Behandelter Abschnitt Jes 56,9-12
Verse 9–12 | Das Gericht über die Gottlosen
9 Kommt her, um zu fressen, alle ihr Tiere des Feldes, alle ihr Tiere im Wald! 10 Seine Wächter sind blind, alle ohne Erkenntnis; sie alle sind stumme Hunde, die nicht bellen können; sie träumen, liegen da, lieben den Schlummer. 11 Und die Hunde sind gefräßig, kennen keine Sättigung; und das sind Hirten! Sie haben kein Verständnis; sie alle wenden sich auf ihren [eigenen] Weg, jeder seinem Vorteil nach bis hin zum Letzten: 12 „Kommt her, ich will Wein holen, und lasst uns starkes Getränk saufen; und der morgige Tag soll wie dieser sein, herrlich über alle Maßen!“
Mit Vers 9 beginnt ein neuer Abschnitt, der sich bis in Jesaja 57 fortsetzt. Wir befinden uns in einer ganz anderen Atmosphäre mit einem völlig anderen Ton. Es geht nicht mehr um Wiederherstellung, sondern um Gericht. Während die gläubigen Heidenvölker und Verstoßenen gerettet werden, kommt das Gericht über die Abtrünnigen in Israel, die Anhänger des Antichristen. Die wilden Tiere, das sind die Assyrer unter der Führung des Königs des Nordens, werden aufgefordert, sich an dem ungläubigen Teil des Volkes Israel zu laben (Vers 9).
Dies ist das Ergebnis der Haltung ihrer Führer, die die Wächter des Volkes sind und deren Aufgabe es ist, sie vor Gefahren zu warnen. An die Sicherheit des Volkes denken sie jedoch nicht (vgl. Jer 6,17). Sie sind blind dafür (Vers 10). Sie denken nur an ihre eigene Bequemlichkeit und ihr Vergnügen. Sie träumen, legen sich hin, schlummern und sind blind für geistliche Werte und Realität. Aus dieser Haltung heraus ergeht gleichsam der Ruf an die wilden Tiere zu kommen und sie zu fressen. Der HERR richtet niemals ohne die Gerechtigkeit des Gerichts zu zeigen. Er tut dies, indem Er den moralischen Zustand des Volkes und seiner Führer offenlegt.
Diese Leiter erwachen erst dann aus ihrer eigenen Bequemlichkeit, wenn sie sich der Genusssucht, den Schwelgereien und Trinkgelagen hingeben können (Vers 11). Sie sind Hunde, die sich satt fressen, um ihre Genusssucht zu befriedigen, aber sie können nicht bellen, um die Menschen zu warnen. Sie sind wertlose Hirten. Sie gehen ihren eigenen Weg, den Weg, der ihnen am meisten Vorteile bringt. Wenn es irgendeinen Gedanken an morgen gibt, dann nur, um noch mehr darin zu schwelgen (Vers 12).

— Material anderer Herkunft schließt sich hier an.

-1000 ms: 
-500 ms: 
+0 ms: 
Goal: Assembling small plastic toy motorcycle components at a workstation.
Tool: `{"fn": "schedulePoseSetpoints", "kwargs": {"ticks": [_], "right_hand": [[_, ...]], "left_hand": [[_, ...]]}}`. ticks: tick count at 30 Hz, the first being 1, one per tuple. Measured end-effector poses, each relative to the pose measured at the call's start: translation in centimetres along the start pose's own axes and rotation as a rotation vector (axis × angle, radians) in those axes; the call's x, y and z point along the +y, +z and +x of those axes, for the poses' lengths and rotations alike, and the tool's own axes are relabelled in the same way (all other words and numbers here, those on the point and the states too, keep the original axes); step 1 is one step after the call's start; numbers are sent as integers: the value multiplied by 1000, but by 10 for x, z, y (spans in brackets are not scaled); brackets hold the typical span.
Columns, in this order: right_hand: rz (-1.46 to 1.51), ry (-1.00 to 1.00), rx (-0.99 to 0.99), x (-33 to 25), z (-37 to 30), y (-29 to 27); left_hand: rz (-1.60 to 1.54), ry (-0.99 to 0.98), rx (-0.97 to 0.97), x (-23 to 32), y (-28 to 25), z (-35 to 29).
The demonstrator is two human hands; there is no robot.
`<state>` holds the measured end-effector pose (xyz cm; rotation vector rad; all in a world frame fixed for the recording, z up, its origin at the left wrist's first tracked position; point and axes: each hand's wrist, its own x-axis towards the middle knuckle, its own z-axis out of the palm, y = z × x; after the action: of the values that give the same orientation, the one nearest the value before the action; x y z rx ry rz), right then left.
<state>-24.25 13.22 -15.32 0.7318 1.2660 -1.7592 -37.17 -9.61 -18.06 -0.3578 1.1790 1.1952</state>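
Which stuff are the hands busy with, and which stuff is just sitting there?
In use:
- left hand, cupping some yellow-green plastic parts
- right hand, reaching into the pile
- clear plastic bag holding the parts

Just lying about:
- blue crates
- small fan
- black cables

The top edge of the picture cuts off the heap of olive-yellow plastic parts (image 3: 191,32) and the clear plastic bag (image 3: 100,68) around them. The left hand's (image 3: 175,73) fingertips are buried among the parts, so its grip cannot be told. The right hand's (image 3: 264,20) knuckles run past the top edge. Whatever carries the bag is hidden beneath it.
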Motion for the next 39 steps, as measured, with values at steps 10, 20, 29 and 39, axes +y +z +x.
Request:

Alle, denen der Herr Jesus eine Verantwortung übertragen hat als Hirten für seine Herde zu sorgen, müssen sich vor einer allmählichen Verminderung ihrer Verpflichtungen gegenüber der Herde hüten. Sie müssen sich auch davor hüten, sich über die Herde zu erheben oder unrechtmäßigen Gewinn zu suchen (1Pet 5,2.3).
Die oben skizzierte Situation gilt auch für heute. Wer hat noch den Mut, geistliche Verantwortung zu übernehmen und vor der Verweltlichung der Gemeinde zu warnen, vor allerlei modernen Götzen wie Psychologie, Wohlstandsevangelium und kultischen Moden, vor Wölfen im Schafspelz, die unter dem Deckmantel des Christentums Irrtümer verbreiten? Wer warnt die jungen Leute in der Gemeinde vor den charismatischen Irrtümern unserer Zeit, wie Zungenreden, Visionen und sogenannten prophetischen Botschaften? Auf der anderen Seite muss es eine Aufforderung geben, selbst Gottes Wort zu studieren, um nicht allem möglichen Wind der Lehre zum Opfer zu fallen.